■ **INSTRUCTIONS TO FOLLOW**: Set down, without alteration, the lines from the one that contains "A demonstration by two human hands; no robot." through the final line of the material below.
::: SOURCE DATA :::
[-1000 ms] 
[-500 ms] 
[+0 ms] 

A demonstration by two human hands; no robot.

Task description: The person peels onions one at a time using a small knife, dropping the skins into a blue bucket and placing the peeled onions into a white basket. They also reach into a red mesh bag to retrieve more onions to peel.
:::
■ **WRITTEN ANSWER**:
A demonstration by two human hands; no robot.

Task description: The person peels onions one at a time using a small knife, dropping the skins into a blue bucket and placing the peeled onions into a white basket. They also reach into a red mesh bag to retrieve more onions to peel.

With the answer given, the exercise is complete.